▶ TRY IT
Work through the data below and give the number of lines holding "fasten", nothing more.

THE INPUT START

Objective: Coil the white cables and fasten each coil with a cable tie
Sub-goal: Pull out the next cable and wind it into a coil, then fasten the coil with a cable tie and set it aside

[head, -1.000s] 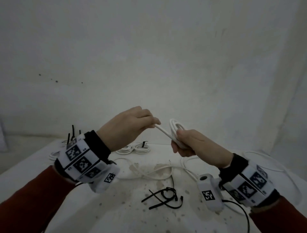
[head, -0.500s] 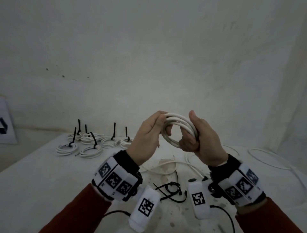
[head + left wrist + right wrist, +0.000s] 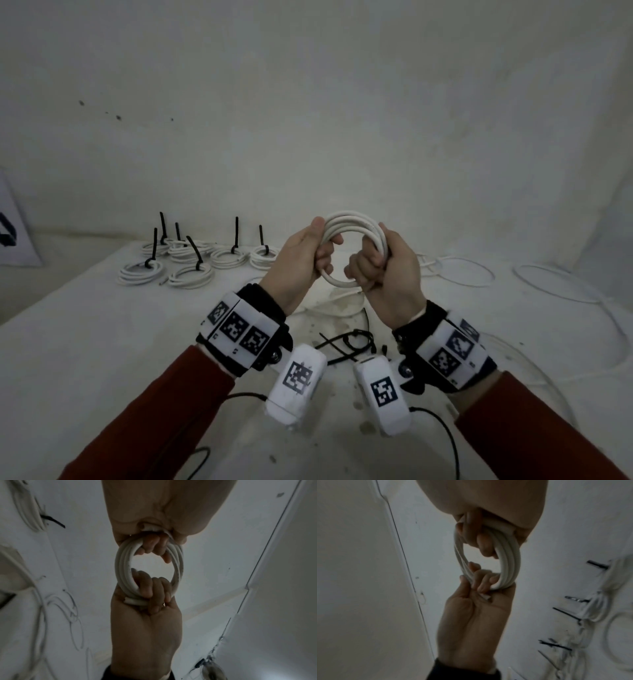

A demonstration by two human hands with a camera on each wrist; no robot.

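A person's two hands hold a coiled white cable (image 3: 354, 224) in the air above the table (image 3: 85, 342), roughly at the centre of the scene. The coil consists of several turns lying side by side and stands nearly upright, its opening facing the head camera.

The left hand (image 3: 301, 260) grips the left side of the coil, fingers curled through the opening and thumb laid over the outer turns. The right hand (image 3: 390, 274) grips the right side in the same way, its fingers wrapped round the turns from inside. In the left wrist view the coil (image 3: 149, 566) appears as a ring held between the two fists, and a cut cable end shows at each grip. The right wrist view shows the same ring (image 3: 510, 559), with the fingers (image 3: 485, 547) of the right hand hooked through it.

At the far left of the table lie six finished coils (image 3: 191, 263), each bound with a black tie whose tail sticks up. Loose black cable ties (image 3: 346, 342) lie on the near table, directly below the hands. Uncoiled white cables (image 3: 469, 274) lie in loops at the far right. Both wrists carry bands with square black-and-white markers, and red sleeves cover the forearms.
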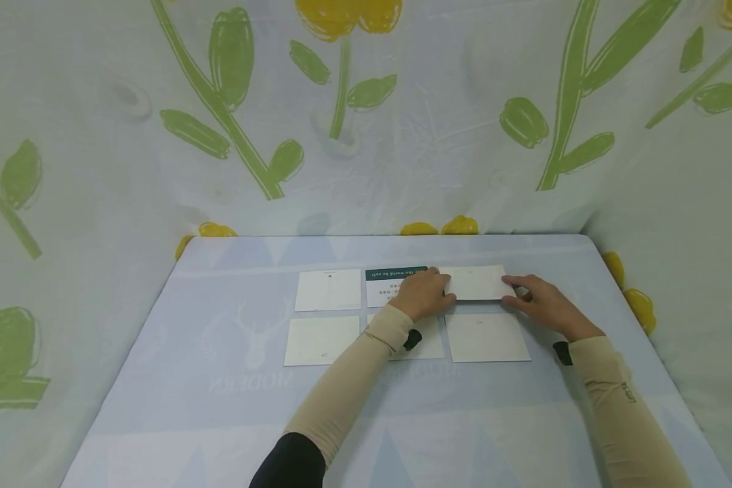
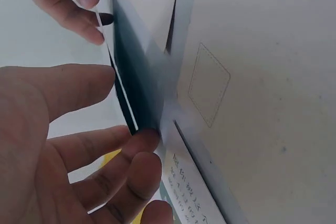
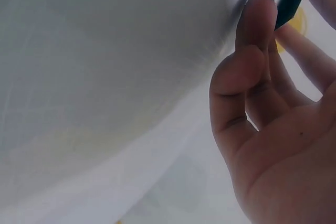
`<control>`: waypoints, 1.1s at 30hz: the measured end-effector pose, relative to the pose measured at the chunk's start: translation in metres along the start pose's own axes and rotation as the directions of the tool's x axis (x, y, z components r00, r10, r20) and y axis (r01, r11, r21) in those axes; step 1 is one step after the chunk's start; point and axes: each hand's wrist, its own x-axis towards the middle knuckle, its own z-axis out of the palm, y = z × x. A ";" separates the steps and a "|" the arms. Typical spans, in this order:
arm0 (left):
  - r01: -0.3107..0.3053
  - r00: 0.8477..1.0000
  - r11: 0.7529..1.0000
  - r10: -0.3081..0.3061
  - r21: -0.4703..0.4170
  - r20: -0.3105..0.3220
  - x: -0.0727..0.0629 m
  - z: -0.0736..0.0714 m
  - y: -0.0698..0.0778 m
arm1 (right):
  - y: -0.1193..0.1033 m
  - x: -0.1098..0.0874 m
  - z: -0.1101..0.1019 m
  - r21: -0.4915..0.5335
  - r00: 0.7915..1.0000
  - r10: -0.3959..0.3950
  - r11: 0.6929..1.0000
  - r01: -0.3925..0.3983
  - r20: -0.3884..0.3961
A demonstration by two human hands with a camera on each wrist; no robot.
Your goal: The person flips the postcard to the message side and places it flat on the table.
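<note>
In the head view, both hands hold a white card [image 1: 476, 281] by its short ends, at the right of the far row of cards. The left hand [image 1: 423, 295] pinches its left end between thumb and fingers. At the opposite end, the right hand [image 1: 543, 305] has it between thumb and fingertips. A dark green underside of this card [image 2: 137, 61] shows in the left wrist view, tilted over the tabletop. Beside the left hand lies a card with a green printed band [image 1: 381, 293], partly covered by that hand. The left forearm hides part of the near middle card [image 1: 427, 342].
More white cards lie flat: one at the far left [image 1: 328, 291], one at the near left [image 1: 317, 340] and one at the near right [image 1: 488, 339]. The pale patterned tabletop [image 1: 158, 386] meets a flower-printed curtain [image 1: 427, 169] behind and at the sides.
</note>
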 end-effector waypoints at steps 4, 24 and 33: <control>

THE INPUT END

▶ TASK OUTPUT
2